§ **Task prompt**
The material below is to be copied exactly from the line with "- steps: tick" up to and including the line with "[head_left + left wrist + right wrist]", with nothing else kept and no pictures.

§ **Data excerpt**
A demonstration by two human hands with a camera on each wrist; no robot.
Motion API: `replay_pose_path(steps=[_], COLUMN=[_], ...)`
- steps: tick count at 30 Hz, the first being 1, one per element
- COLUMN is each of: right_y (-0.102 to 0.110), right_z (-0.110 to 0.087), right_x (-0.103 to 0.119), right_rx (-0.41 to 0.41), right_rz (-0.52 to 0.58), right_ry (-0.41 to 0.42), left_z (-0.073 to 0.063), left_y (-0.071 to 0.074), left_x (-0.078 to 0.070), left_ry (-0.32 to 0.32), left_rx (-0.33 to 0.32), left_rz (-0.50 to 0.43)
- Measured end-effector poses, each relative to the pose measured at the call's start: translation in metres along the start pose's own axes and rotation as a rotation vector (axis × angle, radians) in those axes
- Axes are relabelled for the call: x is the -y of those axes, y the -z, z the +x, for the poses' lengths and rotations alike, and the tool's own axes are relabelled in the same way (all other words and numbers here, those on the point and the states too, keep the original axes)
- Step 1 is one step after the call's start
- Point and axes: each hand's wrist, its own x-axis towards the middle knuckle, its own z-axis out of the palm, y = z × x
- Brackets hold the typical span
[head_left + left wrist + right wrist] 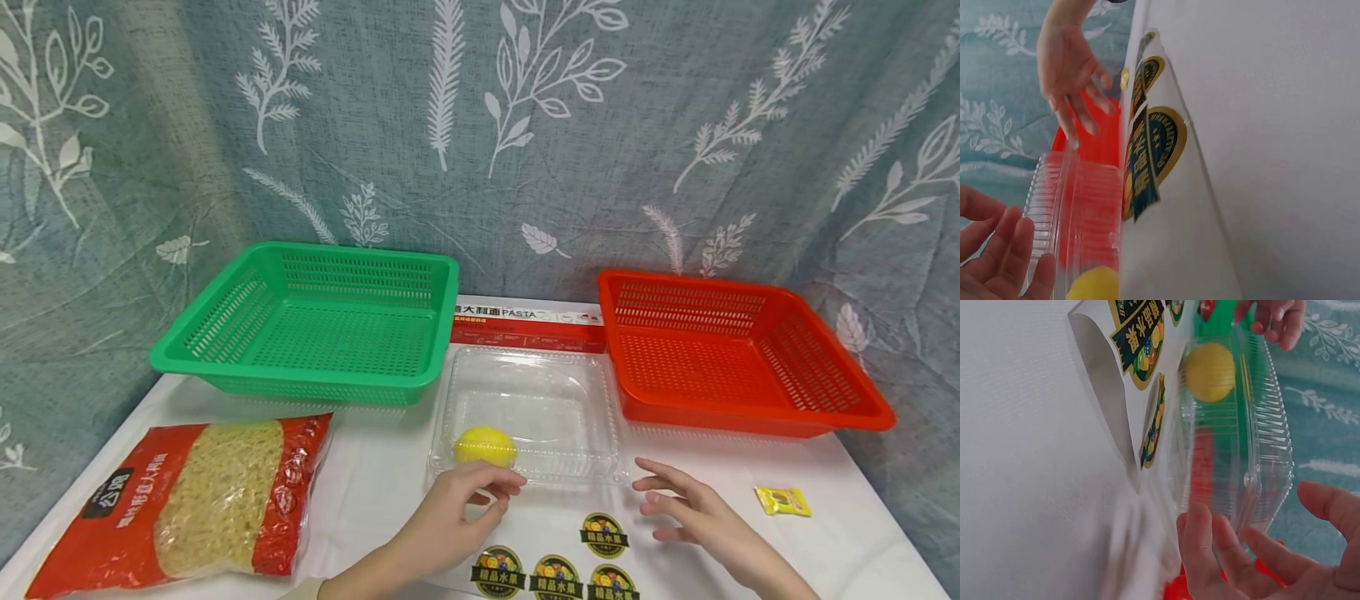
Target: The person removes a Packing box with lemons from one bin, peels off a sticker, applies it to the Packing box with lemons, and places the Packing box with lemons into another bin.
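Note:
A clear plastic clamshell box lies on the white table, its lid over its base. Inside, at the front left, rests a yellow lemon. Loosely bent, the fingers of my left hand hover by the box's front left edge and hold nothing. My right hand is off the front right corner, fingers spread and relaxed, also holding nothing. Between the hands, in front of the box, is a white sheet of round black-and-gold fruit stickers; one sticker sits higher than the rest. In the left wrist view the sheet's edge curls up.
A green basket stands back left and a red basket back right, with a pasta box lying between them. At left lies a red bag of pasta; a small yellow packet is at right. A patterned curtain hangs behind.

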Motion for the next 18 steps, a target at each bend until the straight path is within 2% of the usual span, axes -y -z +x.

§ **Task answer**
- steps: tick count at 30 Hz, the first being 1, one per element
- COLUMN is each of: right_y (-0.102 to 0.110), right_z (-0.110 to 0.087), right_x (-0.103 to 0.119), right_rx (-0.41 to 0.41), right_rz (-0.52 to 0.58), right_ry (-0.41 to 0.42), left_z (-0.073 to 0.063), left_y (-0.071 to 0.074), left_x (-0.078 to 0.070), left_ry (-0.32 to 0.32), left_rx (-0.33 to 0.32), left_rz (-0.50 to 0.43)
- Measured end-effector poses, each relative to the pose measured at the call's start: translation in metres along the start pose's own axes and rotation as a rotation vector (axis × angle, radians) in those axes
- Axes are relabelled for the call: x is the -y of those axes, y the -z, z the +x, for the poses' lengths and rotations alike, and the tool's own axes are relabelled in the same way (all other words and numbers here, those on the point and the states too, keep the original axes)
- Step 1 is one step after the call's start
- Point and axes: each hand's wrist, its own x-axis towards the middle knuckle, its own z-axis out of the palm, y = z × x
- Brackets hold the typical span
[head_left + left wrist + right wrist] 

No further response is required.